聽到於立飛有理有據的分析和判斷,安德生也是沉默了。這件案子涉及到原來的局長和政委,雖然他們都已經不在了,可是於立飛的做法,還是會讓人覺得他在報復。
“如果程方真是冤枉的,而我們在知道之後,並沒有採取任何措施,那就是瀆職!再說了,程方雖然有違紀行爲,可是並沒有故意殺人。非法持有槍支雖然要處罰,但並不能判死緩吧?”於立飛沉吟道。
“於書記,我支持你。”安德生最後咬了咬牙,程方的案子跟他一點關係也沒有,既然於立飛要重新調查,他自然也不好反對。而且於立飛也說的沒錯,如果現在自己不支持,真要是查出程方是冤枉的,他這個公安局的政委,以後還怎麼幹?
“你把當時參與審訊的人,列一個名單。”於立飛說,到底是什麼情況,當時參與審訊的公安人員心裡最清楚。
“湯伯生、李青山、趙力、餘建軍、李久明,還有市局刑偵支隊一大隊的大隊長聶連海。”安德生對這件案子記憶猶新,對參與審訊的人員也非常清楚。
“聶連海?”於立飛詫異的問,他是知道聶連海這個人的。
“案發後,縣局向市局提出要支援,市局就派了聶連海過來。”安德生說。
“餘建軍和李久明都是治安大隊的,怎麼刑偵大隊沒人蔘加嗎?”於立飛疑惑的問,程方的案件可是刑偵大隊偵查的,現在參與審訊的人員,餘建軍和李久明都在治安大隊,而且被開除了,他自然不相信。
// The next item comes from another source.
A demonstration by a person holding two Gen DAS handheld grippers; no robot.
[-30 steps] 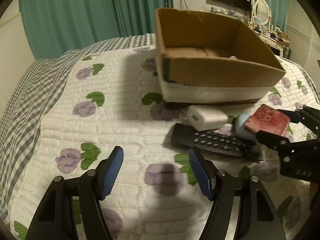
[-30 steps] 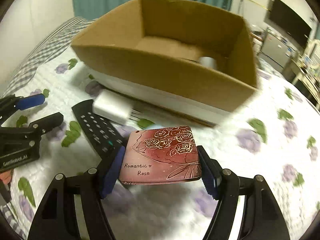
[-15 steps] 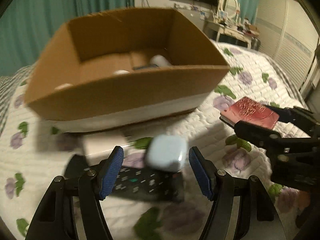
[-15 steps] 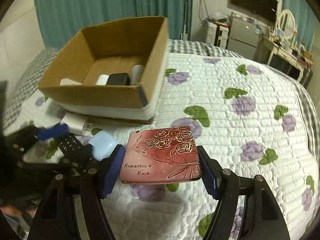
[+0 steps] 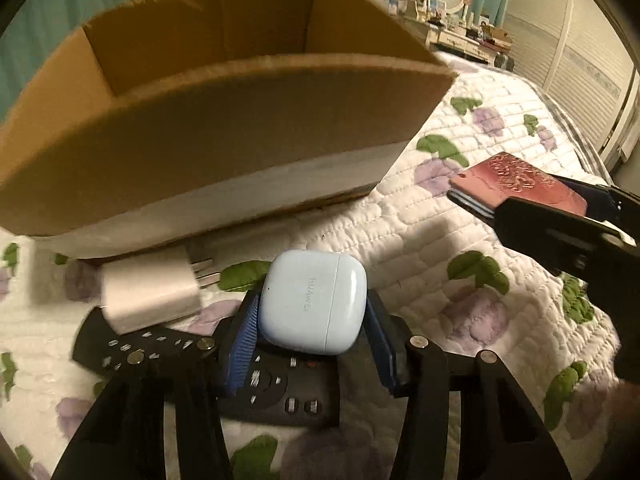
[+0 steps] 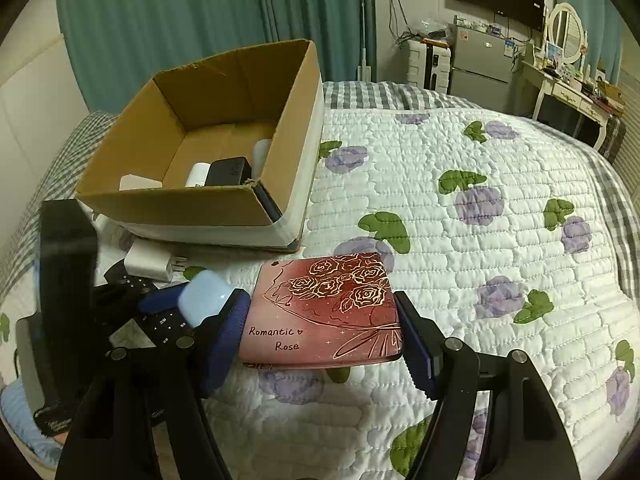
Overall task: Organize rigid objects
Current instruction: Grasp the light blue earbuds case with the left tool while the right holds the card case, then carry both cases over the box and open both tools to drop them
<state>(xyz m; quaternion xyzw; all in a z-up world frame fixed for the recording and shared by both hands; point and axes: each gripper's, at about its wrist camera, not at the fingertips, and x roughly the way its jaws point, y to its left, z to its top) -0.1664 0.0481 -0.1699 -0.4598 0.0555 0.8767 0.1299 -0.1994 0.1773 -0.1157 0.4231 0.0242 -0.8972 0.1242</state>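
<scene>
Left wrist view shows that our left hand-held gripper [image 5: 312, 332], wide open half a second ago, has now closed around the pale blue earbud case [image 5: 312, 300] lying on the black remote [image 5: 276, 392] at six o'clock. Our right hand-held gripper [image 6: 324, 332] still clamps the red rose case [image 6: 324, 308]; both can go into the cardboard box [image 6: 168, 200] at ten o'clock.

Dim, warm indoor light with heavy fisheye bending in both views.

We see a yellowish cast over the left wrist view, where the cardboard box [image 5: 224, 128] and the white charger [image 5: 150, 292] smear with motion blur, while the pale blue earbud case [image 5: 314, 302] stays sharp with a soft sheen. The quilt [image 6: 480, 216] in the right wrist view looks crisper and cooler. Soft shadows fall beneath the red case [image 6: 326, 308]. Dark vignettes round every corner, and straight lines bow near the edges.
</scene>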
“當時餘建軍是刑偵大隊的副大隊長,李久明是刑警。程方的案子之後,他們才被調到治安大隊。餘建軍擔任大隊長,李久明擔任一中隊的中隊長。”安德生說,因爲那次的事情,趙力、餘建軍和李久明都是受益人。
“徐永江和許之一有沒有參與?”於立飛問,徐永江是分管刑偵的副局長,許之一是刑警大隊的大隊長,他們並沒有參與程方一案,顯得有些奇怪。
“於書記,你可能不清楚當時的局裡的情況。湯伯生當局長的時候,絕對是大權獨攬,徐永江雖然是分管刑偵的副局長,可是程方的案子,湯伯生親自出馬,還輪得到徐永江麼?而因爲餘建軍想出頭,自然就不會讓許之一參加。”安德生說,原本湯伯生是有意讓餘建軍擔任刑警大隊的大隊長的。可是餘建軍覺得,幹刑警太辛苦,不如去治安大隊。
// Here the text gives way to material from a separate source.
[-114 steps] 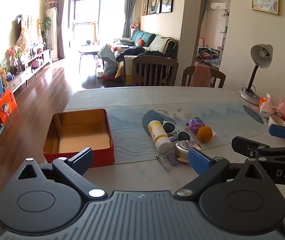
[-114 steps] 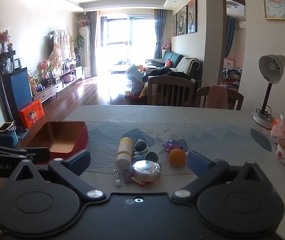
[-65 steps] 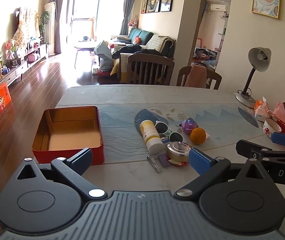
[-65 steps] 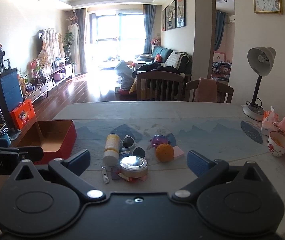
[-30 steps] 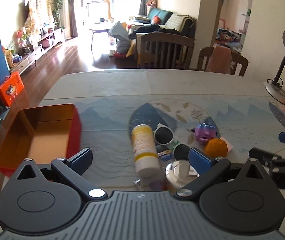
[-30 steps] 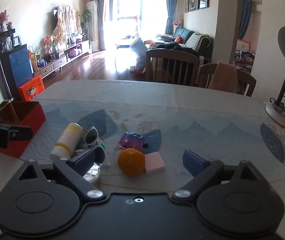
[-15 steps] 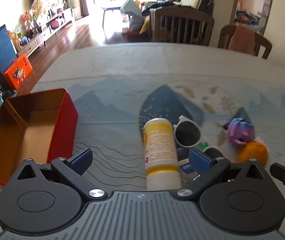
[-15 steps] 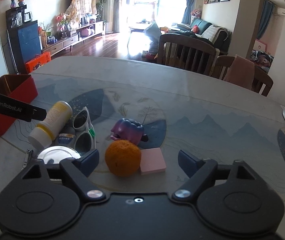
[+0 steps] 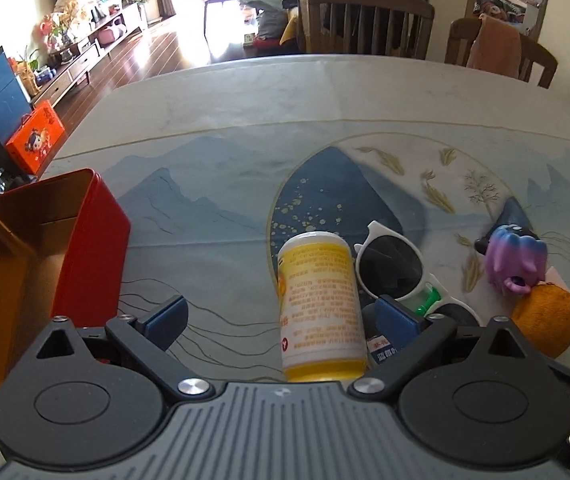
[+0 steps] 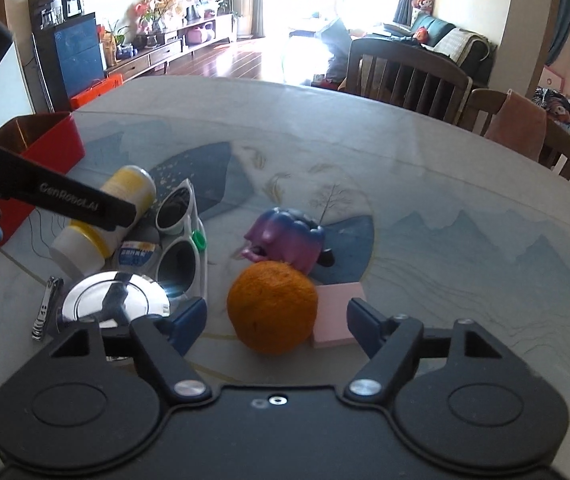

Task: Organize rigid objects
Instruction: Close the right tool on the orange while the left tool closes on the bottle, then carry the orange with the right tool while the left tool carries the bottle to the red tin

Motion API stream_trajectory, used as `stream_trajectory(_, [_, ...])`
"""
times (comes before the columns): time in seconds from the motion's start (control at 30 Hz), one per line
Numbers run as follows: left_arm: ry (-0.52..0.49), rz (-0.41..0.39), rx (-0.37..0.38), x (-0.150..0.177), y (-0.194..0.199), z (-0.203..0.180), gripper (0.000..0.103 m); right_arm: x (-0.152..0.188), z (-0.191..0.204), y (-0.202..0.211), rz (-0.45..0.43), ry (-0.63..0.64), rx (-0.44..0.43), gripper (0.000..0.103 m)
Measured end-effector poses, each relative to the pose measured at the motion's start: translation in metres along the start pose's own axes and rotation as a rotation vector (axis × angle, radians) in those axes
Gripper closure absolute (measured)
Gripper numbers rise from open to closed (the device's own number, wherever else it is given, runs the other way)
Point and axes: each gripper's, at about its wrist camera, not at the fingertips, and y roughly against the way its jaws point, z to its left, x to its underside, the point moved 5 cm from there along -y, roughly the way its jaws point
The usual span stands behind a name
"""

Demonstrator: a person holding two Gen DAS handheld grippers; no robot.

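Counting the clutter, we see one yellow bottle (image 9: pixel 321 304) lying between the spread fingers of our left gripper (image 9: pixel 283 314), one pair of white sunglasses (image 9: pixel 395 268) just beside it, one purple toy (image 10: pixel 289 240), one pink pad (image 10: pixel 339 316), one nail clipper (image 10: pixel 47 308) and one orange (image 10: pixel 272 306) between the released fingers of our right gripper (image 10: pixel 277 320). One red tin (image 9: pixel 33 268) sits open at the table's (image 9: pixel 325 104) left edge; the far half lies bare.

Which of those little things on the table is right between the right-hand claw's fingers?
The orange: it sits between the right gripper's open fingers; the purple toy lies beyond.
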Motion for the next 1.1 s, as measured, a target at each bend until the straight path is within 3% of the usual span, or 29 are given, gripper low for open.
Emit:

在治安大隊的日子,確實要比刑警大隊悠閒得多。特別是灰色收入,當刑警幾乎沒有任何灰色收入,可是在治安大隊,工資基本不用,老婆基本不動。李久明之所以願意跟着餘建軍,就是因爲在治安管理大隊的日子過得實在太舒服了。
“老安,現在除了聶連海之外,其他五人都不在公安系統了。”於立飛說,或許這就是天意。
“於書記,你說怎麼調查,我聽你指示。”安德生說,如果不是於立飛突然來公安局,恐怕除了湯伯生之外,其他四人都會好好的。特別是李青山,很有可能擔任局長。
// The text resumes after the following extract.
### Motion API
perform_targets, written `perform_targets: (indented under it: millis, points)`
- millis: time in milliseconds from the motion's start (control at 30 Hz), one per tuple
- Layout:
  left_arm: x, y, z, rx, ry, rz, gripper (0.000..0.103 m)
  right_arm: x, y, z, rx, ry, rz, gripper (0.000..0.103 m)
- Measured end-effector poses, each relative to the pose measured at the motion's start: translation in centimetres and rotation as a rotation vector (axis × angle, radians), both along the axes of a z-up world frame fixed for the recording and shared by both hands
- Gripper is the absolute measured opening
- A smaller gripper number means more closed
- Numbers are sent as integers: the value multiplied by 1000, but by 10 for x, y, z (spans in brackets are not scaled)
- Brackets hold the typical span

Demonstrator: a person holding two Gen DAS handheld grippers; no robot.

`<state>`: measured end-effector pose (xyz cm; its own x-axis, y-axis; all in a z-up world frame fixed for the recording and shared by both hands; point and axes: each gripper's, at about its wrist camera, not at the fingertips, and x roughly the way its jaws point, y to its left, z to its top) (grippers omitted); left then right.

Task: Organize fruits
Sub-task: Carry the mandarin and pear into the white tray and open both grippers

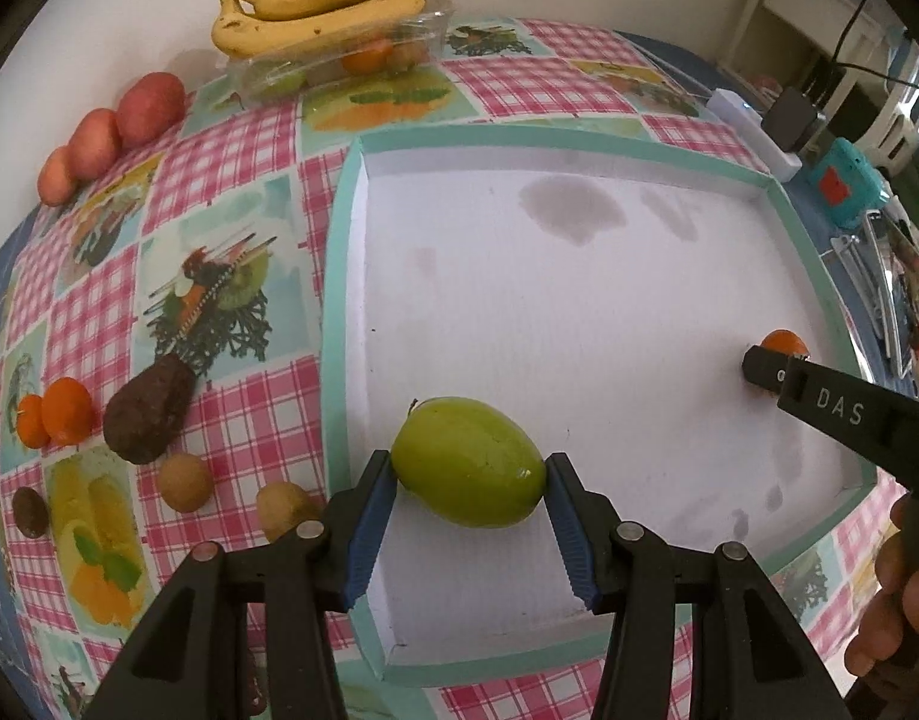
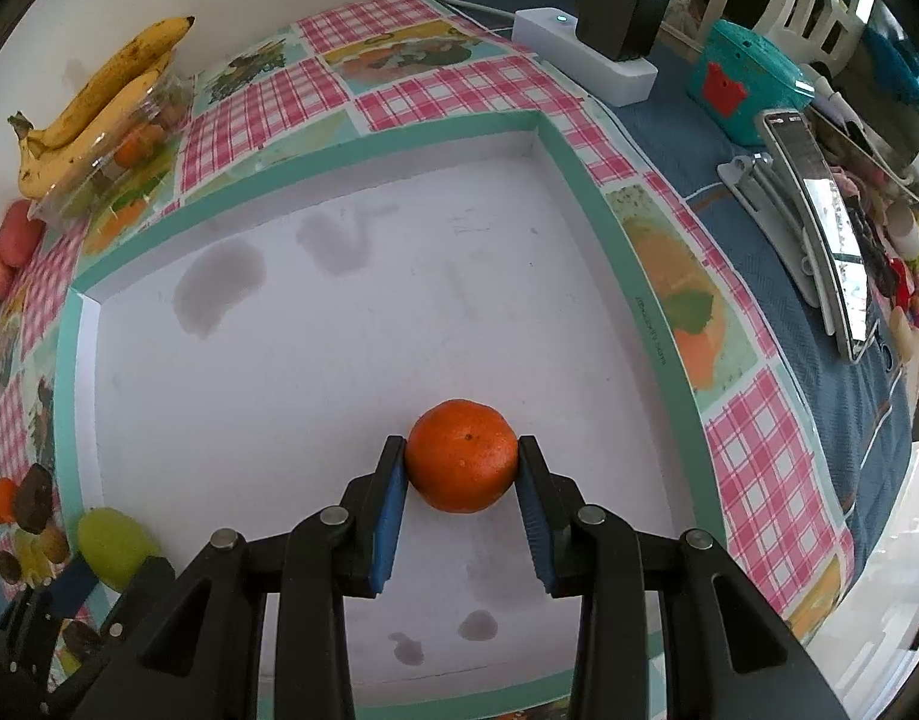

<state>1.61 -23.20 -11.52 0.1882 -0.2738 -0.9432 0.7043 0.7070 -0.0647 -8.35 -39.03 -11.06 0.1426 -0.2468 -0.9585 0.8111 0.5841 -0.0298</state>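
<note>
Left gripper (image 1: 468, 474) closed on a green fruit (image 1: 468, 461), blue pads touching both its sides, low over the white tray (image 1: 579, 138), near the tray's left wall. Right gripper (image 2: 462, 457) clamped on an orange mandarin (image 2: 462, 455), inside the same tray, toward its right wall. Left of the tray on the checked table (image 1: 231, 180): bananas (image 1: 315, 6) atop a clear container (image 1: 339, 60), red fruits (image 1: 150, 108), two mandarins (image 1: 57, 420), a dark avocado (image 1: 147, 417).

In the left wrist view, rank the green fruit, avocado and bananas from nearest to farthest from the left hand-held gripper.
1. Green fruit, between the left hand-held gripper's pads, in the tray.
2. Avocado, on the cloth to the left.
3. Bananas, far back by the wall.
</note>
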Motion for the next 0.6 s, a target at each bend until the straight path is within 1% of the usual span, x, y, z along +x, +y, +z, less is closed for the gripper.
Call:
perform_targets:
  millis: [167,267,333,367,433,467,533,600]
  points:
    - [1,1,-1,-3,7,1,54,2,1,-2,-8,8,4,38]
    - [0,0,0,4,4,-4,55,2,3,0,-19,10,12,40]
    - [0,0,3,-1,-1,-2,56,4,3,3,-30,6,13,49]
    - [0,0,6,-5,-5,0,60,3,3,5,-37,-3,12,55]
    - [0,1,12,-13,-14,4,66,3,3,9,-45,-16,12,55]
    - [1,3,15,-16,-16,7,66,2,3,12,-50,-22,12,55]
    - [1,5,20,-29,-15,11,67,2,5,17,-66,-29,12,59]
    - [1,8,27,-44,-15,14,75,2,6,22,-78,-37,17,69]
“雖然參與審訊的人,現在都不在局裡。可是這麼大的事情,肯定也是有其他知情人的。你負責思想工作,可以順便調查一下,我去趟看守所。”於立飛說,原本他可以問徐永江和許之一,可他們現在都在六九專案組裡,他可不想因爲這樣的事而打擾專案組的工作。